> To do:
Using the records below, transcribe word for word the stretch from the line that contains "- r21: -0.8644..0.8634" through the line that contains "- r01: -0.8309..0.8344", both end lines included, and nothing else.

Saved data entries
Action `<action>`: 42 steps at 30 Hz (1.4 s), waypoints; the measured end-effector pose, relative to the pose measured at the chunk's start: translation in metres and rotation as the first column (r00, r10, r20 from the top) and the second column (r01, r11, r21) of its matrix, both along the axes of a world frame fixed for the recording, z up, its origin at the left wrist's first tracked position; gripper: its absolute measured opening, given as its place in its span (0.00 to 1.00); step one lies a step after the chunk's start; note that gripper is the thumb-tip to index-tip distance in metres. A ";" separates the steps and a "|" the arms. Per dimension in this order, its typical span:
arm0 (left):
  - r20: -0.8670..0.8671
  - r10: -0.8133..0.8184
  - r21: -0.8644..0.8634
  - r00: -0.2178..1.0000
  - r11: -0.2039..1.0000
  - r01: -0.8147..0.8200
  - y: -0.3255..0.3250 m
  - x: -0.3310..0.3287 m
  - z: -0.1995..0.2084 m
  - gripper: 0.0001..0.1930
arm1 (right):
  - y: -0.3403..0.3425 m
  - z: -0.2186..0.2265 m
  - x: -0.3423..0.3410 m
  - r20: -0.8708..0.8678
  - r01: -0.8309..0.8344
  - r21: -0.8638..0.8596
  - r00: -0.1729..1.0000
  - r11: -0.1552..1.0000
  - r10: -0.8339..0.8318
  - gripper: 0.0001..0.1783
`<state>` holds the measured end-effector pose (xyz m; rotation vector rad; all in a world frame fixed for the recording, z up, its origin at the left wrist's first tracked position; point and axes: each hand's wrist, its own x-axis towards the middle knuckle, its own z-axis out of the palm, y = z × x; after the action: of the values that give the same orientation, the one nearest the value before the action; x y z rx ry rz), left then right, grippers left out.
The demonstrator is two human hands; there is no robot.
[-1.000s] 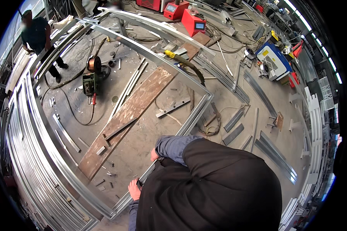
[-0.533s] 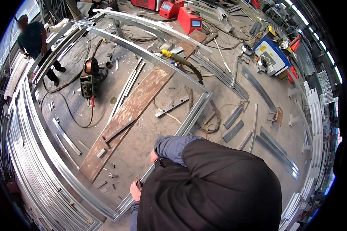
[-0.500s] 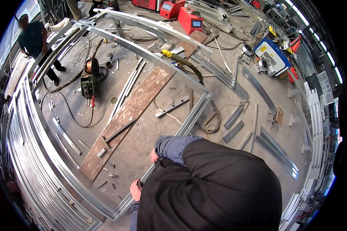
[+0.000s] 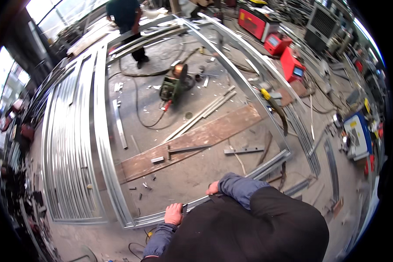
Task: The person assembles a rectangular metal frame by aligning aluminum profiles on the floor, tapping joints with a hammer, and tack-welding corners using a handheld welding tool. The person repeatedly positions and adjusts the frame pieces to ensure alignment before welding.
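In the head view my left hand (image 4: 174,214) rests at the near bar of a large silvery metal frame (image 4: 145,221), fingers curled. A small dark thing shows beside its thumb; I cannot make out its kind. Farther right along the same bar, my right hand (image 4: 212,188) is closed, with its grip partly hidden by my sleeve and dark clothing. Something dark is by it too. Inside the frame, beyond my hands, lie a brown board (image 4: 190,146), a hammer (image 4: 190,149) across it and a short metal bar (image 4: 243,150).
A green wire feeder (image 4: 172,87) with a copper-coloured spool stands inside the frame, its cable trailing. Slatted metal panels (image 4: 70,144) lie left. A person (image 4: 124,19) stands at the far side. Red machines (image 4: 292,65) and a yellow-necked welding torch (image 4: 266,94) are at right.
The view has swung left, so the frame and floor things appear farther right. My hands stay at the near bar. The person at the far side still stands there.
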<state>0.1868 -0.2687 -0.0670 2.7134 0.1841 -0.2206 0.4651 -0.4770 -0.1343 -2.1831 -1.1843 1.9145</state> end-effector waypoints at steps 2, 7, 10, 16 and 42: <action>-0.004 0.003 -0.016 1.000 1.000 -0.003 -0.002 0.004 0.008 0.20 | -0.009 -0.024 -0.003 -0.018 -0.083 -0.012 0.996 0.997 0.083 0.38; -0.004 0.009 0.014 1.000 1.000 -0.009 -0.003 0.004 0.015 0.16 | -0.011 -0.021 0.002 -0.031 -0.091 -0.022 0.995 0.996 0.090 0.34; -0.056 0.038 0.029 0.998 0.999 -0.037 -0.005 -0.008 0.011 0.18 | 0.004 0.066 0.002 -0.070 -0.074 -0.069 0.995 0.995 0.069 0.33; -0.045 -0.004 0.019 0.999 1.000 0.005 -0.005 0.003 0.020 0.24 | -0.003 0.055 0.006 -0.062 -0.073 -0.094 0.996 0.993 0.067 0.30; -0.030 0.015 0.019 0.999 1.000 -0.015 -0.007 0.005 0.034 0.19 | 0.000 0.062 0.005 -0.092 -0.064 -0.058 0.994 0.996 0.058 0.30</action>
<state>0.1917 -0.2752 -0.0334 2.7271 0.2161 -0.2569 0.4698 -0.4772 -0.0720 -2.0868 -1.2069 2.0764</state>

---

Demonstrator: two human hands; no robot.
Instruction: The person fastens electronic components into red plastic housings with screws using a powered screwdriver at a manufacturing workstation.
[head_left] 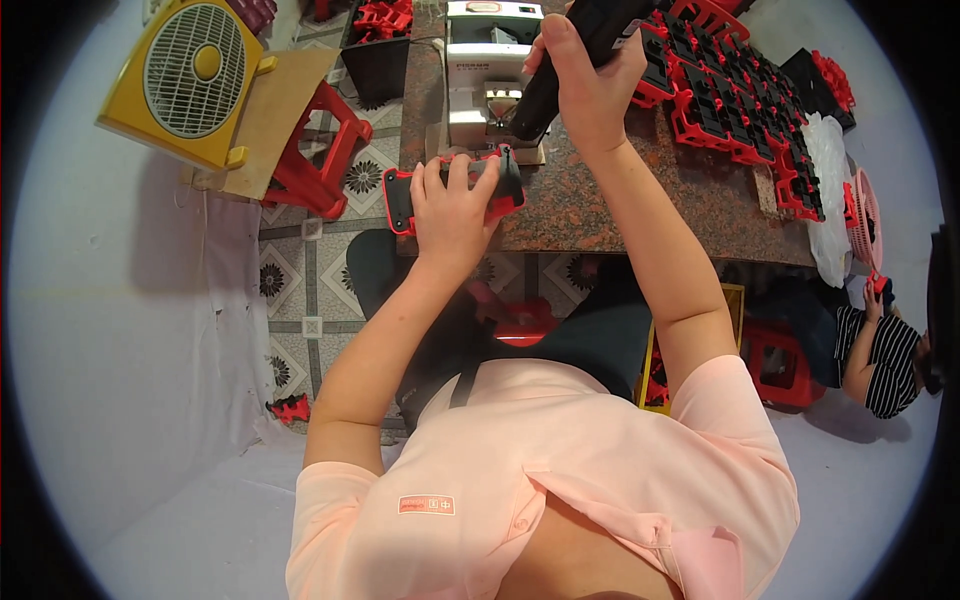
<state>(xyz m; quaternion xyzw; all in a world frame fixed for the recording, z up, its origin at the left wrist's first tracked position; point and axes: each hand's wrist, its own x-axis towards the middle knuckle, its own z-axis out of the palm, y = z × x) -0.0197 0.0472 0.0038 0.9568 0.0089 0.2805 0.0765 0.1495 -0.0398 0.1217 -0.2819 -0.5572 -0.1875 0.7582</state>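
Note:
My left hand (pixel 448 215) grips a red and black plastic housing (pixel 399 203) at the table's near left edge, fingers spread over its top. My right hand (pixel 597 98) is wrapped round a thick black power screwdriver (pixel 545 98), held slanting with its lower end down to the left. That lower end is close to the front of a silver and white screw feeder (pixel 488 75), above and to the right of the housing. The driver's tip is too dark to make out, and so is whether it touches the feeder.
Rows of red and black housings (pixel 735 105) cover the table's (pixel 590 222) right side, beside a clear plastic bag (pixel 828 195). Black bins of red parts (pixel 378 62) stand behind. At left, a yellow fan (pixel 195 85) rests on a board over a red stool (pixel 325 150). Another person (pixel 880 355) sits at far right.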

> Task solution:
  - r21: -0.8644..0.8634
  - r00: -0.2178..1.0000
  - r11: -0.2039..1.0000
  - r01: -0.8147..0.8200
  - y: -0.3255..0.3250 m
  - x: -0.3310..0.3287 m
  - z: -0.1995..0.2084 m
  - gripper: 0.0001..0.1930
arm1 (right):
  - y: -0.3403..0.3425 m
  - z: -0.2186..0.2265 m
  - x: -0.3423..0.3410 m
  - r20: -0.8708..0.8678
  - r01: -0.8309..0.8344

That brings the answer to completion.